Governança Conjunta de IA: Um Chamado Urgente
À medida que a inteligência artificial avança em um ritmo acelerado, a divisão digital entre as nações desenvolvidas e em desenvolvimento continua a se ampliar. Especialistas ressaltam a necessidade de aumentar a cooperação na capacitação em IA e de estabelecer um quadro de governança baseado em igualdade, benefício mútuo e desenvolvimento compartilhado.
O Diálogo Estratégico Mingde 2025
Essas observações foram feitas durante o Mingde Strategic Dialogue 2025, realizado pela Universidade Renmin da China em Pequim. O evento abordou o tema “Modernização Chinesa: Um Novo Motor da Globalização”.
Desafios e Tensions
A ascensão da IA e da economia digital trouxe uma nova onda de modernização, impulsionando o progresso industrial. No entanto, essa transformação também gerou novas tensões que afetam o bem-estar humano, sistemas regulatórios e normas culturais, representando riscos potenciais para a estrutura da sociedade.
Princípios de Governança
Sergey Bodrunov, presidente da Free Economic Society of Russia, enfatizou que o desenvolvimento rápido da IA está moldando a política e a economia globais. Ele destacou a necessidade de países se unirem para estabelecer novos princípios orientadores para a era da inteligência, com a benevolência sendo o princípio central.

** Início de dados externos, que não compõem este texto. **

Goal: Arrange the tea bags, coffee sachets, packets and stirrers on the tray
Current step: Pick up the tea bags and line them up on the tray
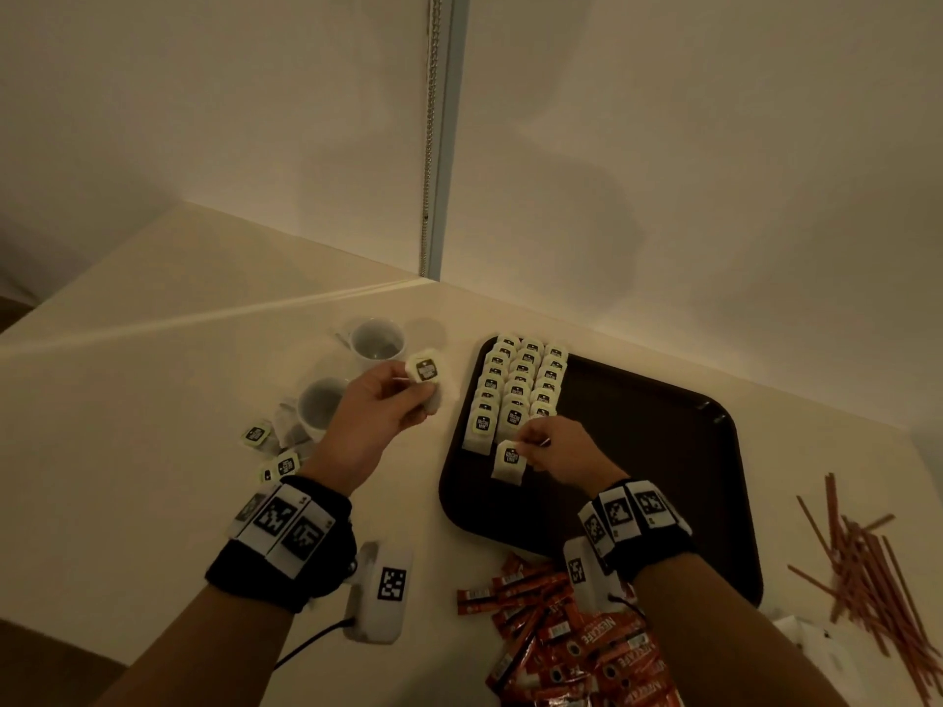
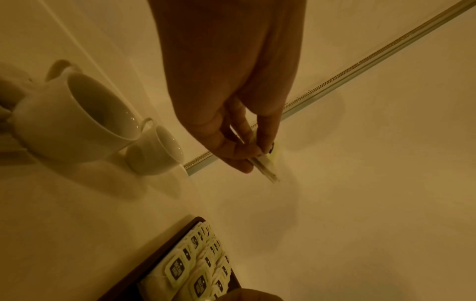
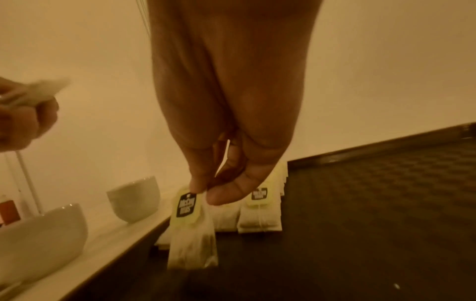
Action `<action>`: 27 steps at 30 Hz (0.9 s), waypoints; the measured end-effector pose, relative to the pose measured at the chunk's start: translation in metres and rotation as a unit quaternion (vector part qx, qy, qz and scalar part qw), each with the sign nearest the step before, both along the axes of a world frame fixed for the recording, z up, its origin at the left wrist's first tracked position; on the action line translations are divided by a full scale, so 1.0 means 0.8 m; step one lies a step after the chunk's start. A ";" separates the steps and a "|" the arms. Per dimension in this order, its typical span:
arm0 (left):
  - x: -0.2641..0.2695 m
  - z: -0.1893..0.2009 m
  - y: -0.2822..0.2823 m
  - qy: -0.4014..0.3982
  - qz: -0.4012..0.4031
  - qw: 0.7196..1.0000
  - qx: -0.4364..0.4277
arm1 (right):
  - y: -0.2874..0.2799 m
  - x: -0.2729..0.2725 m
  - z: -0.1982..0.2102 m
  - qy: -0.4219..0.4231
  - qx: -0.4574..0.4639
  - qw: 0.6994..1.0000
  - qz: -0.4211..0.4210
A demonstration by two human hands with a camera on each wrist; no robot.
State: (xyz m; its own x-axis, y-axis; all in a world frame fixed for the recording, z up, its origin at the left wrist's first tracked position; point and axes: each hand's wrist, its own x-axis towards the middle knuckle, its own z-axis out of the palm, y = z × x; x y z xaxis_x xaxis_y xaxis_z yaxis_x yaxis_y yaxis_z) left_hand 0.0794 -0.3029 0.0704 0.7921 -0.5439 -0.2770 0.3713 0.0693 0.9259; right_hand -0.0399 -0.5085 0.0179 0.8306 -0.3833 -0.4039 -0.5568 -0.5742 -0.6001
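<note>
So the pale counter (image 1: 153, 400) takes up most of the shot and runs into a corner where two walls meet. The biggest thing on it is the dark brown tray (image 1: 638, 451), sitting toward the counter's right side close to the back wall. In the tray's far-left corner there are three neat rows of tea bags (image 1: 520, 385), tags facing up, overlapping each other like shingles; the rest of the tray is bare.

A heap of red coffee sachets (image 1: 576, 645) lies off the tray's near edge, some touching it, and a loose pile of brownish stirrers (image 1: 867, 568) sits by the counter's right edge. Two white cups (image 1: 377, 339) stand left of the tray, one behind the other, with a few loose tea bags (image 1: 257, 433) just beside the nearer cup.

The left hand (image 1: 377, 405) is up off the counter between the cups and the tray, fingers curled, pinching a small stack of tea bags (image 1: 427, 372) between thumb and fingertips. The right hand (image 1: 556, 451) is over the tray's left part, thumb and forefinger pinching the tag of a single tea bag (image 1: 510, 459), which hangs right at the near end of the middle row. Can't tell whether its bottom is touching the tray.
</note>
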 end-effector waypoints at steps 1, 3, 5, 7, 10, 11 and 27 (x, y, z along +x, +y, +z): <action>-0.001 0.000 0.000 -0.005 0.005 1.000 0.011 | 0.000 0.000 -0.005 -0.005 0.006 1.000 -0.012; -0.002 -0.001 0.000 -0.007 0.009 1.000 0.023 | -0.002 0.002 -0.013 -0.020 0.009 0.999 -0.037; -0.002 -0.004 0.002 -0.005 -0.001 1.000 0.030 | -0.005 0.007 -0.020 -0.028 0.001 0.998 -0.056; -0.001 -0.008 0.004 0.008 -0.004 1.000 0.029 | -0.008 0.014 -0.026 -0.035 -0.017 0.997 -0.072; 0.002 -0.011 0.006 0.022 0.005 0.999 0.027 | -0.011 0.025 -0.033 -0.036 -0.047 0.994 -0.087; 0.003 -0.011 0.006 0.023 0.007 0.999 0.026 | -0.011 0.028 -0.034 -0.033 -0.056 0.994 -0.087; 0.003 -0.012 0.003 0.024 0.009 0.999 0.022 | -0.015 0.047 -0.022 -0.076 -0.062 0.991 -0.092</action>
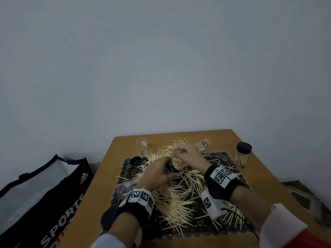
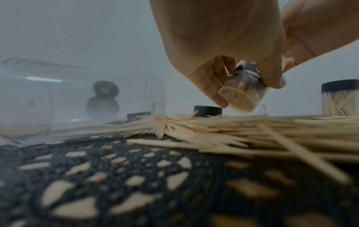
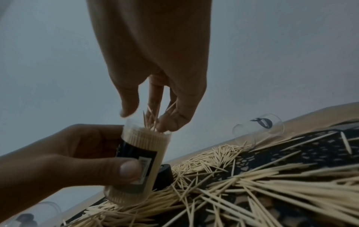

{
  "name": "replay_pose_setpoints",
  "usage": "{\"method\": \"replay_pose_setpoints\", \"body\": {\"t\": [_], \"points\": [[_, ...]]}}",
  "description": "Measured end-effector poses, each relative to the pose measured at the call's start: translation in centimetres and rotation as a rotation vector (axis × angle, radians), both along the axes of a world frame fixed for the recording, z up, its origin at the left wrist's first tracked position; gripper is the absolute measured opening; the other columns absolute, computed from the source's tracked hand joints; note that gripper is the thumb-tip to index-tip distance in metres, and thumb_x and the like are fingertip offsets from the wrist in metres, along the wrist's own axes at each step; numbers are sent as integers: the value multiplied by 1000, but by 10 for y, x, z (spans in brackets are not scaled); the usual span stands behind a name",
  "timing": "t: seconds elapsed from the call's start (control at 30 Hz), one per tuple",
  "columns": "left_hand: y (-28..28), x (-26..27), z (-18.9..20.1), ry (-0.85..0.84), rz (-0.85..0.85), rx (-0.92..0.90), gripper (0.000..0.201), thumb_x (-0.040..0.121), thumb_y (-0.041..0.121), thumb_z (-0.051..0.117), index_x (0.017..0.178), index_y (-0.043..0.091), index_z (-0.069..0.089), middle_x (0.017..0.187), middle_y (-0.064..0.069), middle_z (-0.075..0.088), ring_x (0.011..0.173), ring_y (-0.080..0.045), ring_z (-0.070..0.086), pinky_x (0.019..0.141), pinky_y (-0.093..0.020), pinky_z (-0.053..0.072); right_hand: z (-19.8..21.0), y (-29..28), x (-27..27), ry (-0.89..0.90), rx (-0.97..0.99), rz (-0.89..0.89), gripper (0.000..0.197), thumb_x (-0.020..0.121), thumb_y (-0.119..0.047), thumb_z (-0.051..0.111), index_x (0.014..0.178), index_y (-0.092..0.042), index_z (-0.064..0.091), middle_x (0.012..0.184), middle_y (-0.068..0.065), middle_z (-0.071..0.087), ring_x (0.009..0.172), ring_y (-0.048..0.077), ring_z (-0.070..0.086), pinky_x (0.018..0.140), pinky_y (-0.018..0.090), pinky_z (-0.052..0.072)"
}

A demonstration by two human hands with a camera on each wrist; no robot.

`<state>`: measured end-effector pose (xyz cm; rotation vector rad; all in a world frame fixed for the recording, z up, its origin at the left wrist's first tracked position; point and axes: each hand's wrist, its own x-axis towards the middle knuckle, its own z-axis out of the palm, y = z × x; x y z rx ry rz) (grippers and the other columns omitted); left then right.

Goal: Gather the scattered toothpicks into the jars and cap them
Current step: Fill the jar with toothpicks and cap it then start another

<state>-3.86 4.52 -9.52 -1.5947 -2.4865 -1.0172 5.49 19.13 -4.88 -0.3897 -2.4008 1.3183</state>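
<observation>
two hands at packed jar.

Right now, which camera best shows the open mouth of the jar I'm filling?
The right wrist view: the jar shows its open rim packed with toothpicks. The head view has the hands covering most of it. The left wrist view shows only its base.

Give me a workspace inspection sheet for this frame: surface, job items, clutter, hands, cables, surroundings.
Surface: wooden table with dark lace mat.
Job items: toothpicks scattered over the mat; held jar nearly full; capped jar upright; loose cap; an empty jar upright and another on its side.
Clutter: nothing seen.
Hands: left hand grips held jar; right hand feeds toothpicks in.
Cables: black cable at right wrist.
Surroundings: sports bag, bare wall.
</observation>
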Motion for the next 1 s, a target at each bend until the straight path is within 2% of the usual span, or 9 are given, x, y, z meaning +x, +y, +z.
{"method": "replay_pose_setpoints", "body": {"t": [0.1, 0.17, 0.33, 0.43, 0.57, 0.67, 0.83, 0.93, 1.0], "points": [[0, -1, -1, 3, -2, -14, 49, 78, 52, 75, 112, 20, 60, 86, 12, 59, 69, -1, 51, 59, -17, 34, 0, 0, -2, -16, 30, 2, 17, 82, -29, 75, 93, -16, 73, 77, 5, 65, 69, 12, 57, 65, 28, 46], [0, -1, -1, -1, -9, -15, 52, 76, 53, 75, 115, 21, 61, 90, 11, 62, 73, -4, 54, 62, -18, 39, 3, -2, -2, -7, 20, 1, 11, 83, -18, 74, 89, -8, 72, 74, -2, 64, 66, 7, 57, 64, 20, 47], [0, -1, -1, -35, 7, 28, 51, 76, 49, 77, 116, 23, 60, 91, 13, 63, 74, -4, 56, 64, -20, 43, 5, 0, 0, 70, -227, -40, 9, 80, 2, 72, 85, -4, 67, 81, 8, 68, 65, 11, 66, 59, 22, 56], [0, -1, 0, -54, 19, 40, 51, 76, 49, 78, 117, 25, 60, 93, 13, 64, 75, -3, 56, 66, -22, 45, 4, 4, 4, 76, -232, -79, 14, 77, 2, 75, 83, -7, 65, 80, 9, 69, 60, 11, 66, 56, 23, 56], [0, 1, 1, -45, 23, 34, 52, 76, 49, 78, 118, 25, 59, 93, 14, 62, 76, 2, 54, 65, -19, 42, 2, 10, 6, -3, -45, -110, 12, 74, -7, 81, 82, -7, 72, 66, -2, 65, 47, 0, 50, 44, 12, 39], [-1, 1, 2, -55, 28, 33, 54, 76, 50, 77, 119, 25, 59, 97, 12, 65, 81, -3, 58, 71, -24, 48, 2, 13, 7, -76, -50, -91, 8, 80, -11, 76, 86, -8, 73, 64, 1, 65, 45, 4, 49, 41, 13, 38], [-1, 1, 3, -25, 41, 42, 54, 76, 50, 77, 119, 22, 60, 96, 10, 65, 78, -5, 59, 68, -19, 45, 5, 19, 9, -157, -38, -26, 9, 84, -9, 72, 92, -7, 74, 85, 15, 73, 53, 9, 57, 57, 26, 49], [-1, 2, 4, -8, 40, 44, 53, 77, 49, 77, 118, 21, 60, 93, 10, 64, 75, -4, 56, 64, -18, 41, 8, 20, 9, -154, -20, -23, 13, 83, 2, 69, 89, -7, 75, 84, 12, 73, 60, 12, 62, 70, 33, 56], [-1, 2, 3, -18, 30, 41, 53, 77, 48, 77, 119, 21, 60, 90, 13, 62, 72, 0, 53, 62, -17, 38, 10, 18, 9, -113, 25, -46, 14, 80, 5, 70, 88, -6, 75, 80, 7, 72, 64, 12, 64, 70, 29, 58]]}}
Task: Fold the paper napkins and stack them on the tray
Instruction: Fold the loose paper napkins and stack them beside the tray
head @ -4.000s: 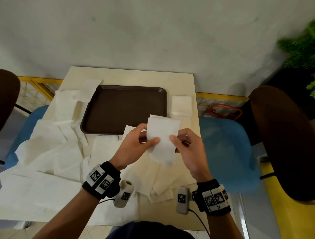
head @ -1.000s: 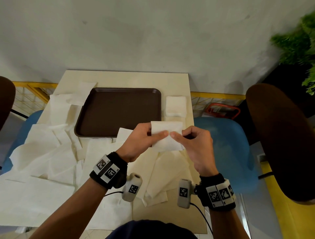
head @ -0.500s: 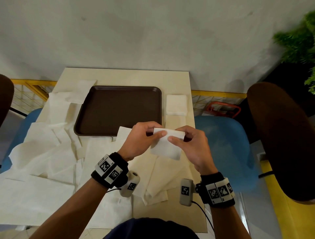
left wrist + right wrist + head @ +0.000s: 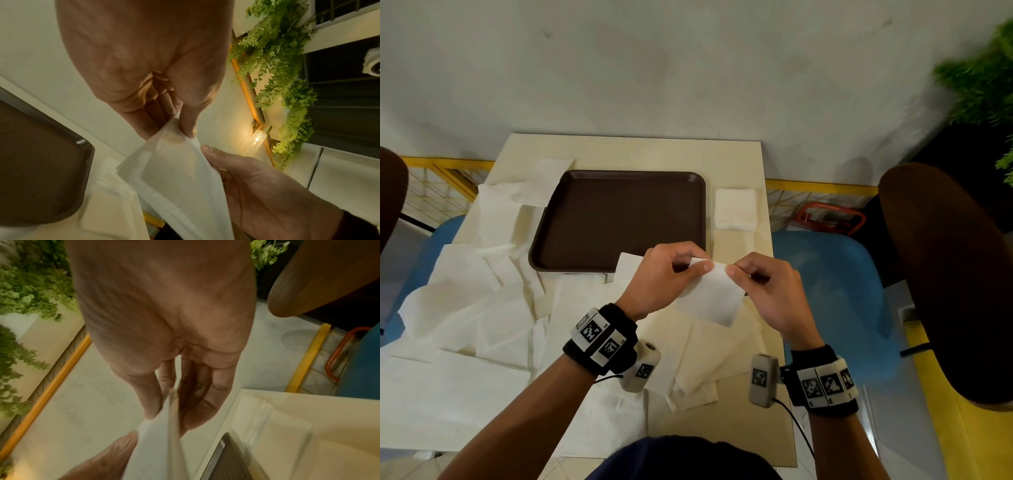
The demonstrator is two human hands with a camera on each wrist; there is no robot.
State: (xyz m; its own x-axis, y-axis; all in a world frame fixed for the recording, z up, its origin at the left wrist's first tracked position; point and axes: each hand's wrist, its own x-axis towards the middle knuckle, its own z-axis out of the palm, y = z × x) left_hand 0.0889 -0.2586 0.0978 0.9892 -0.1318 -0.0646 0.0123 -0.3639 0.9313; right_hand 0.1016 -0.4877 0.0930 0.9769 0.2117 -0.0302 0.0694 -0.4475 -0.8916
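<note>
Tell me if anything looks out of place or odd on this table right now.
Yes. The stack of folded napkins sits on the table right of the tray, not on it, and the tray holds nothing. Unfolded napkins sprawl past the table's left edge. Both hands pinch one napkin.

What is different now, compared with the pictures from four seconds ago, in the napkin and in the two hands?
The white paper napkin was a tall strip then; now it is folded into a small square, held lower. The left hand and right hand still pinch its top edge, their fingers closer together. The dark brown plastic tray still holds nothing, and the small folded stack stays beside it on the table.
</note>
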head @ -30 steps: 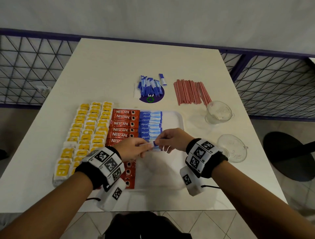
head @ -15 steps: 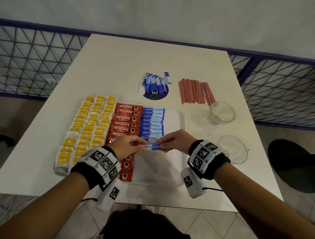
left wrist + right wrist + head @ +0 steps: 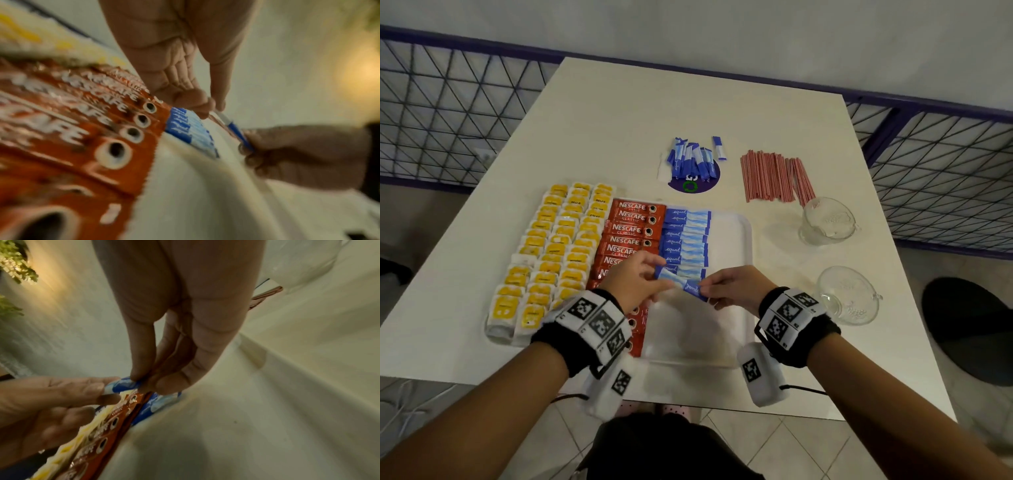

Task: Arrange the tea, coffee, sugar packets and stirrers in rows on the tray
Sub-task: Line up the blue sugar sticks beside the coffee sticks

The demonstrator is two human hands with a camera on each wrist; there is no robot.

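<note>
A white tray (image 3: 736, 233) holds rows of yellow tea bags (image 3: 558, 250), red Nescafe coffee sachets (image 3: 630, 229) and blue sugar packets (image 3: 685, 240). Both hands hold one blue sugar packet (image 3: 686, 287) just above the tray, below the sugar row. My left hand (image 3: 635, 286) pinches its pale left end. My right hand (image 3: 729, 289) pinches its dark blue right end (image 3: 238, 133). In the right wrist view the sugar packet (image 3: 123, 385) lies between thumb and fingertip. Loose sugar packets (image 3: 693, 161) and red stirrers (image 3: 775, 176) lie on the table beyond the tray.
Two clear glass cups (image 3: 825, 221) (image 3: 847, 296) stand right of the tray. A purple round sticker (image 3: 693, 181) lies under the loose packets. A dark metal fence (image 3: 448, 113) runs behind the white table (image 3: 619, 120). The tray's right half is bare.
Both hands have stayed over the tray, holding the same packet. It now lies slanted, its right end lower, and the head view has shifted slightly.
</note>
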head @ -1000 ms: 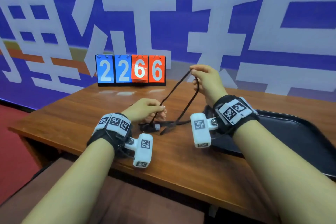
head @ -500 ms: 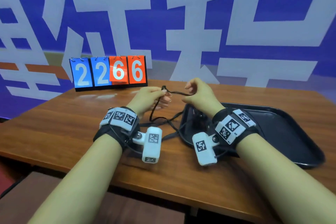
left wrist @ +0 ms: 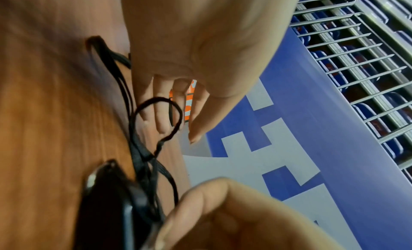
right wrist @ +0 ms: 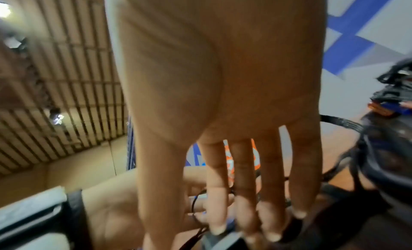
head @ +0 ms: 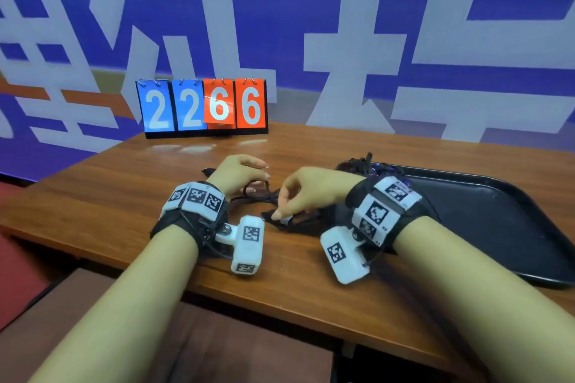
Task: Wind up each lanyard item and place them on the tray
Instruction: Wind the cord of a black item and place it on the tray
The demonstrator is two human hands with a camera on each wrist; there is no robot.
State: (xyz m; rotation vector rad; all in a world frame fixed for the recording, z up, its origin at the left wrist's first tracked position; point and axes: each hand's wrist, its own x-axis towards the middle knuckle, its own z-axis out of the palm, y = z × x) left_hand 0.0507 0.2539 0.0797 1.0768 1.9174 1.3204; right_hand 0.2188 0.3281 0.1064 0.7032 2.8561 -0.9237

Tong Xiaoling, embaixadora da China Public Diplomacy Association, alertou sobre a hegemonia digital e a divisão de inteligência que surgem, criando desafios profundos para a cooperação global em IA. O unilateralismo e os monopólios tecnológicos tornaram-se obstáculos significativos para a construção de uma ordem de IA justa e inclusiva.
Apoio à Governança da ONU
Tong também sublinhou a importância do apoio à ONU no papel central da governança da IA, defendendo que as nações em desenvolvimento tenham uma voz mais forte para garantir que o desenvolvimento da IA não se torne um clube exclusivo para nações ricas.
Riscos e Oportunidades
Ela destacou que, ao avançar no desenvolvimento inteligente, é crucial equilibrar segurança e progresso. O potencial disruptivo da IA oferece oportunidades sem precedentes, mas também envolve riscos imprevisíveis. Assim, a comunidade internacional deve adotar uma abordagem centrada nas pessoas e ética, promovendo a inovação tecnológica enquanto enfrenta proativamente desafios como segurança de dados, preconceito algorítmico e uso indevido da tecnologia.
Cooperação Internacional
Francesca Bria, conselheira do presidente da Comissão Europeia, afirmou que todos os países devem trabalhar para garantir que o desenvolvimento e a governança da IA sejam de natureza democrática e promovam a ampla participação pública. A tecnologia deve servir à humanidade e ao nosso planeta compartilhado, e não ser presa a interesses de mercado isolados.
Construindo Confiança e Prosperidade Compartilhada
Bria enfatizou que a cooperação deve se estender a campos como governança de dados, transparência governamental e alocação de recursos, garantindo conformidade com normas ambientais e regulatórias. A colaboração entre a China e a Europa pode ser um caminho viável para avançar novas tecnologias e manter o multilateralismo.
Futuras Direções
Romano Prodi, ex-primeiro-ministro da Itália, ressaltou que a China está fazendo avanços rápidos em campos de fronteira, como a IA, o que pode ajudar a reduzir as lacunas de desenvolvimento global e promover a prosperidade compartilhada. Os planos futuros devem se concentrar em avanços tecnológicos, fortalecimento de mecanismos multilaterais e construção de cooperação transnacional.